Data items:
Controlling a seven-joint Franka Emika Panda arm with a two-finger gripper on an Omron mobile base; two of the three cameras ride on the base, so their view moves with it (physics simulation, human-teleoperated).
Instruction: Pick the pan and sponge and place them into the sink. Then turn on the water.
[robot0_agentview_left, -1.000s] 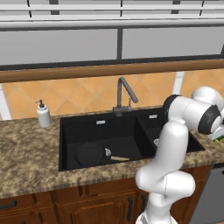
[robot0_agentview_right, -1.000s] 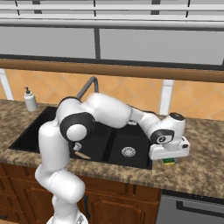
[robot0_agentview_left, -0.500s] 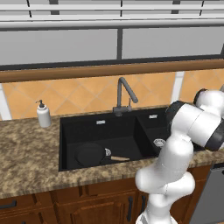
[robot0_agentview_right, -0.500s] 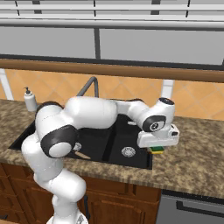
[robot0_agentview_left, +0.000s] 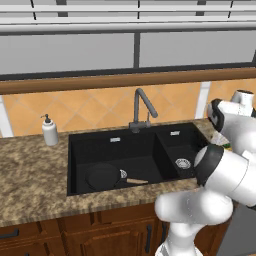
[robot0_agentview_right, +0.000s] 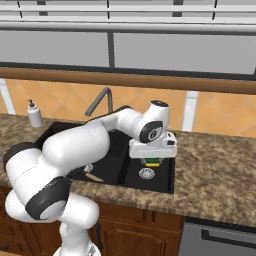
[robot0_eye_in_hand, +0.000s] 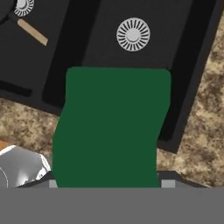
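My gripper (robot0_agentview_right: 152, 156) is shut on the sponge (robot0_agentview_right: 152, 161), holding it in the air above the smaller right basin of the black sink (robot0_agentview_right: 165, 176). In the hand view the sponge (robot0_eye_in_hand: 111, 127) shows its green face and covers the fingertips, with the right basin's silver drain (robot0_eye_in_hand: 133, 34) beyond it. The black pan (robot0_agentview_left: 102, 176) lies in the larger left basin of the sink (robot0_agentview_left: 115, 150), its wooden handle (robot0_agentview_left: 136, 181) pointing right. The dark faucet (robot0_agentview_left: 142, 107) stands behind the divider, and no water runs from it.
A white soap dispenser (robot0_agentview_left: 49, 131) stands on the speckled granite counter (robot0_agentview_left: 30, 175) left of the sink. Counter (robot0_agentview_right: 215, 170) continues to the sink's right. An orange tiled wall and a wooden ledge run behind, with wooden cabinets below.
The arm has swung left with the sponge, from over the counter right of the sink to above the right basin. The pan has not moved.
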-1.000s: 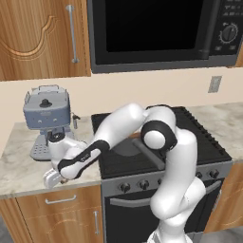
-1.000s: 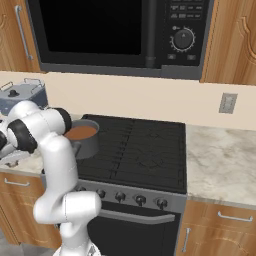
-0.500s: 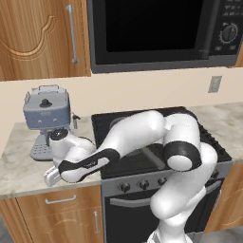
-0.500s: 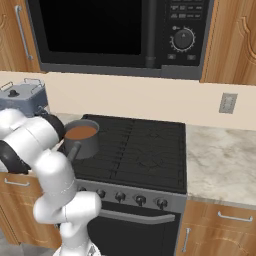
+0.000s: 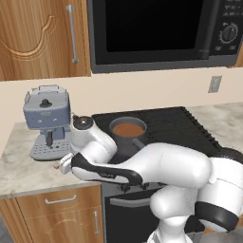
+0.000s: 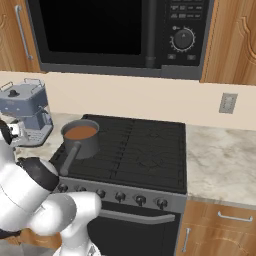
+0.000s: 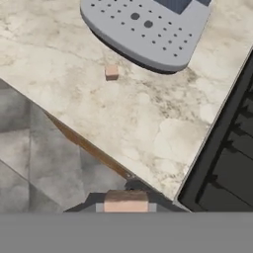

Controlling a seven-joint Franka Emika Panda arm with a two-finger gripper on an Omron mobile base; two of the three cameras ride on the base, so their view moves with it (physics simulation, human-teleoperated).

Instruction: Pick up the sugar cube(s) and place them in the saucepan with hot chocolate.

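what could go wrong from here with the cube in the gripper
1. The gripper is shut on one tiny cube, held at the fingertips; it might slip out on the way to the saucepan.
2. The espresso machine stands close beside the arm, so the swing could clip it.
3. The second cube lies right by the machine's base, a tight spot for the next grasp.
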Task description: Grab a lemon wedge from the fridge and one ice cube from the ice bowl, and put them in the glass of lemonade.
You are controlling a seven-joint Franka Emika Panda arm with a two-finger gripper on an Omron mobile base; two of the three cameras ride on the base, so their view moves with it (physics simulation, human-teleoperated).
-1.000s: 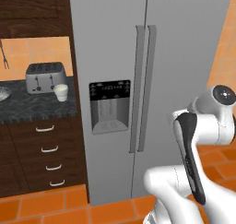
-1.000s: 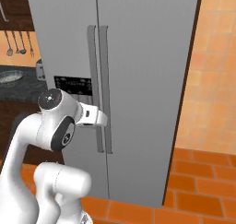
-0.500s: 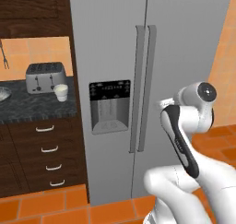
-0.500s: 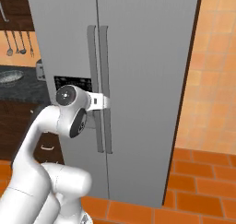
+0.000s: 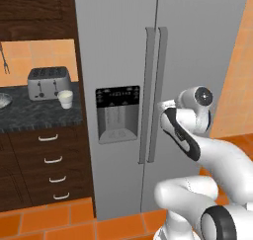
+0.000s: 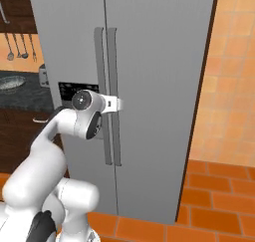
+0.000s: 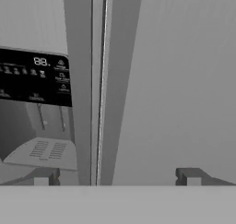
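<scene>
The fridge (image 5: 197, 46) stands with both doors shut, its two long handles (image 5: 154, 93) meeting at the middle and its black dispenser panel (image 5: 117, 97) on the left door. The lemon wedge is hidden. My gripper (image 7: 116, 177) is open, close in front of the handles (image 7: 99, 80) at dispenser height, and holds nothing. In the right base view the hand (image 6: 115, 104) almost touches the handles (image 6: 110, 86). The glass of lemonade (image 5: 64, 99) stands on the dark counter (image 5: 39, 115) in front of a silver toaster (image 5: 48, 82). The ice bowl (image 5: 3, 100) sits at the counter's far left.
Dark wooden drawers (image 5: 49, 160) sit under the counter, left of the fridge. An orange tiled wall (image 6: 229, 86) rises right of the fridge, with orange floor tiles (image 6: 214, 206) below. Kitchen utensils (image 6: 20, 47) hang over the counter.
The arm has swung in towards the fridge, carrying the hand from off to the side up to the door handles. The gripper has stayed open.
</scene>
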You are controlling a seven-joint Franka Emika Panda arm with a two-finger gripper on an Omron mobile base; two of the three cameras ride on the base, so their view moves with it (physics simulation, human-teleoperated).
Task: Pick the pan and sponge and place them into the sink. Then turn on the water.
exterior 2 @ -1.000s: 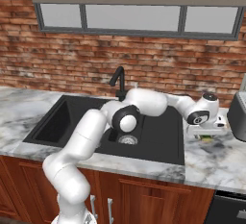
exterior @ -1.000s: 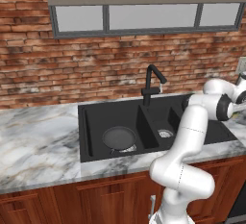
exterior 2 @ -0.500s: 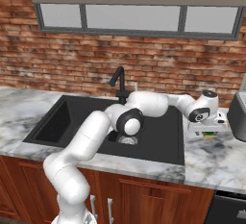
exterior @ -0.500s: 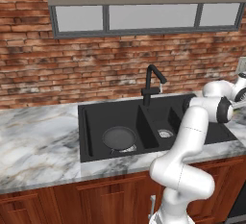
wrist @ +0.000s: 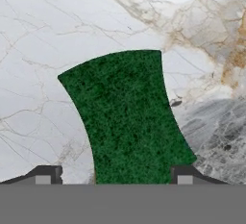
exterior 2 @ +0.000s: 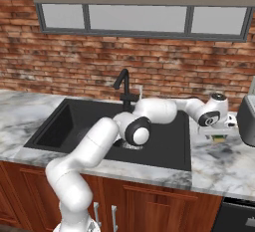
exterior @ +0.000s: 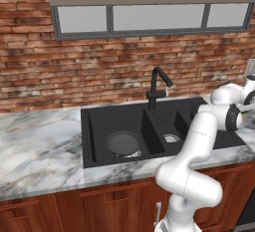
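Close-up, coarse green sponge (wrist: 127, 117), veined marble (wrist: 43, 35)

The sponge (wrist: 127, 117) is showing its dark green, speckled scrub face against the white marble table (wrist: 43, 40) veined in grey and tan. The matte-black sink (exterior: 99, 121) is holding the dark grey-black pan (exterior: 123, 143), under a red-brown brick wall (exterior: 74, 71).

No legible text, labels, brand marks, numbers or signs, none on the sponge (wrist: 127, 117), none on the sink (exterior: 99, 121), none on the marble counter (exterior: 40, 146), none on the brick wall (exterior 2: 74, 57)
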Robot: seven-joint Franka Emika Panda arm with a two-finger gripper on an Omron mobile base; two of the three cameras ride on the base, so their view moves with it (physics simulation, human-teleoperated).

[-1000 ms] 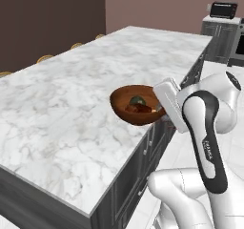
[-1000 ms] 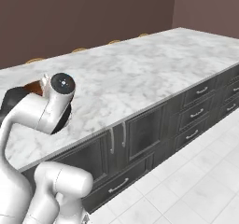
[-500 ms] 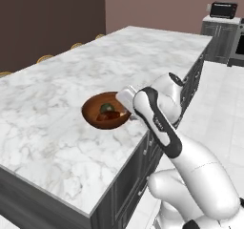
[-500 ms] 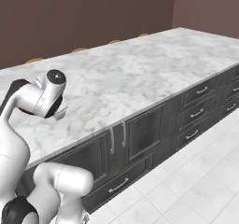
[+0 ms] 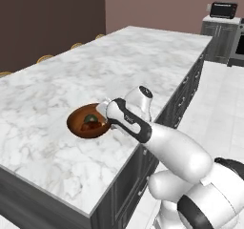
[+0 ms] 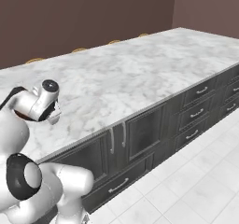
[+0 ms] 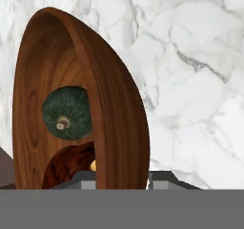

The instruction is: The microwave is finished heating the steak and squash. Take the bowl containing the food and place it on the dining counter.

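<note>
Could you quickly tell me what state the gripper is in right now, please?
Gripper: shut on the rim of the bowl, one finger on each side of its wall, over the dining counter.

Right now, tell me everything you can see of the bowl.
The bowl is round, glossy and reddish-brown, with a wood-like grain across its inner wall. It sits upright on the white marble dining counter, near the edge facing the robot. Inside lie the dark green squash and, beside it, the reddish-brown steak. The gripper is at its rim on the robot's side, the fingers straddling the wall, one inside and one outside.
</note>
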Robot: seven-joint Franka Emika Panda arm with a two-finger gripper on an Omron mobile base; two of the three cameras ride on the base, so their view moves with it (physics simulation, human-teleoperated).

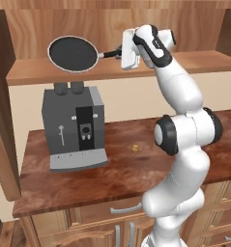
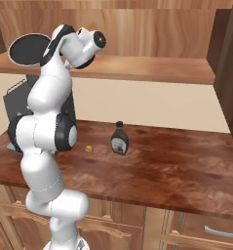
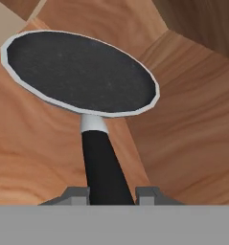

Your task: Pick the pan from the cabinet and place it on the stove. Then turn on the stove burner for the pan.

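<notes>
The pan (image 1: pixel 72 53) is round, dark inside with a grey rim, and hangs tilted over the left part of the cabinet shelf (image 1: pixel 184 65), above the coffee machine. Its thin black handle (image 1: pixel 109 54) runs right into my gripper (image 1: pixel 121 54), which is shut on it. In the hand view the handle (image 3: pixel 104 165) passes between the two fingertips (image 3: pixel 77 194) of the gripper (image 3: pixel 108 195), and the pan (image 3: pixel 77 72) lies beyond, over wood. The right base view shows the pan (image 2: pixel 30 47) partly behind my arm. The stove is out of view.
A grey coffee machine (image 1: pixel 73 128) stands on the brown counter (image 1: pixel 122 178) under the pan. A dark sauce bottle (image 2: pixel 119 138) and a small yellow bit (image 2: pixel 89 148) sit mid-counter. Lower drawers (image 1: pixel 122 210) run beneath. A cabinet side wall (image 2: pixel 230 73) rises at the right.
</notes>
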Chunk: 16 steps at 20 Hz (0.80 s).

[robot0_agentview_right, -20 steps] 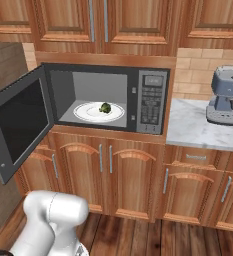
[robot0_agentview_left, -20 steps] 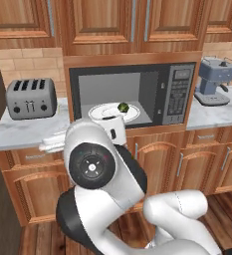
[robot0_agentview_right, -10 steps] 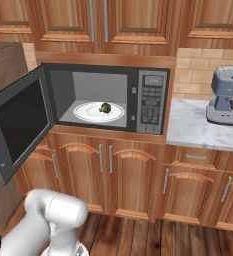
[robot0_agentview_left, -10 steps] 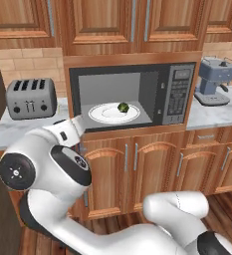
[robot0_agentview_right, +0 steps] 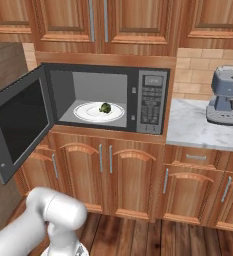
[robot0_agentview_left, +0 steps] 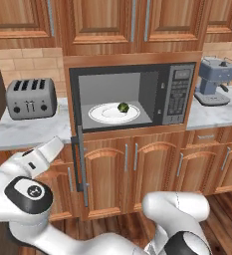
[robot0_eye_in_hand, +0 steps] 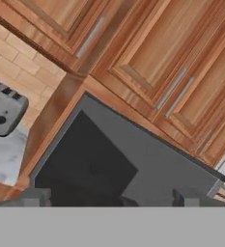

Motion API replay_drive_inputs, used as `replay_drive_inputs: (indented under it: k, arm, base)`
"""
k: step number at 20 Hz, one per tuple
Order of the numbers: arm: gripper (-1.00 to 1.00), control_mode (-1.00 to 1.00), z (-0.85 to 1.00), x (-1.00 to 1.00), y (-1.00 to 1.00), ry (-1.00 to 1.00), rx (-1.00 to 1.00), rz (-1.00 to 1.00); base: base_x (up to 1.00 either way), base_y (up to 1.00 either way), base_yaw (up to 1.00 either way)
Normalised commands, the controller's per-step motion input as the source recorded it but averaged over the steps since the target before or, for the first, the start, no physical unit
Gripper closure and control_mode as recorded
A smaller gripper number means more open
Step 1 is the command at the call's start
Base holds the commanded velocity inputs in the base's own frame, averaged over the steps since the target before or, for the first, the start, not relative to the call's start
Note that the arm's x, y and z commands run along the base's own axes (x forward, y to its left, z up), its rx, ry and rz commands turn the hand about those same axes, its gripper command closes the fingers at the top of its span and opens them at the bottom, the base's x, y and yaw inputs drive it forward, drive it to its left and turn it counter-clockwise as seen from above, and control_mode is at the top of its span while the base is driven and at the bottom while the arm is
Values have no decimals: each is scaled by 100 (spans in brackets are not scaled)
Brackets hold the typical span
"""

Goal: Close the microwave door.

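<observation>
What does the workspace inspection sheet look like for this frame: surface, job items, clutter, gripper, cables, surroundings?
Surface: grey marble counter on both sides of the microwave, over wooden base cabinets.
Job's things: microwave built in under the upper cabinets; microwave door swung wide open on its left hinge, dark window facing out.
Clutter: white plate with a small green food item inside the cavity; silver toaster left of the microwave; blue-grey coffee machine on the right.
Gripper: fingertips low in the hand view, aimed at the door's outer face; state unclear.
Cables: nothing seen.
Surroundings: brick backsplash, wood floor.
</observation>
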Motion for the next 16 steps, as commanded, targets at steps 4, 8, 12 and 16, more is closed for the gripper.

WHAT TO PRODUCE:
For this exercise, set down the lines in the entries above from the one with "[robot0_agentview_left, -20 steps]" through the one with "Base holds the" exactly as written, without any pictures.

REPLY:
[robot0_agentview_left, -20 steps] 
[robot0_agentview_right, -10 steps] 
[robot0_agentview_left, -10 steps] 
[robot0_agentview_right, +0 steps] 
[robot0_agentview_left, +0 steps] 
[robot0_eye_in_hand, +0 steps] 

Motion API replay_drive_inputs, used as `replay_drive_inputs: (indented under it: k, arm, base)`
"""
k: step number at 20 Hz, one per tuple
Order of the numbers: arm: gripper (-1.00 to 1.00), control_mode (-1.00 to 1.00), z (-0.85 to 1.00), x (-1.00 to 1.00), y (-1.00 to 1.00), ry (-1.00 to 1.00), rx (-1.00 to 1.00), rz (-1.00 to 1.00); base: base_x (up to 1.00 either way), base_y (up to 1.00 either way), base_yaw (up to 1.00 either way)
Normalised commands, the controller's per-step motion input as the source recorded it but averaged over the steps since the target before or, for the first, the start, no physical unit
Gripper closure and control_mode as recorded
A smaller gripper number means more open
Step 1 is the command at the call's start
Base holds the commanded velocity inputs in the base's own frame, averaged over the steps since the target before or, for the first, the start, not relative to the call's start

The answer given above is complete.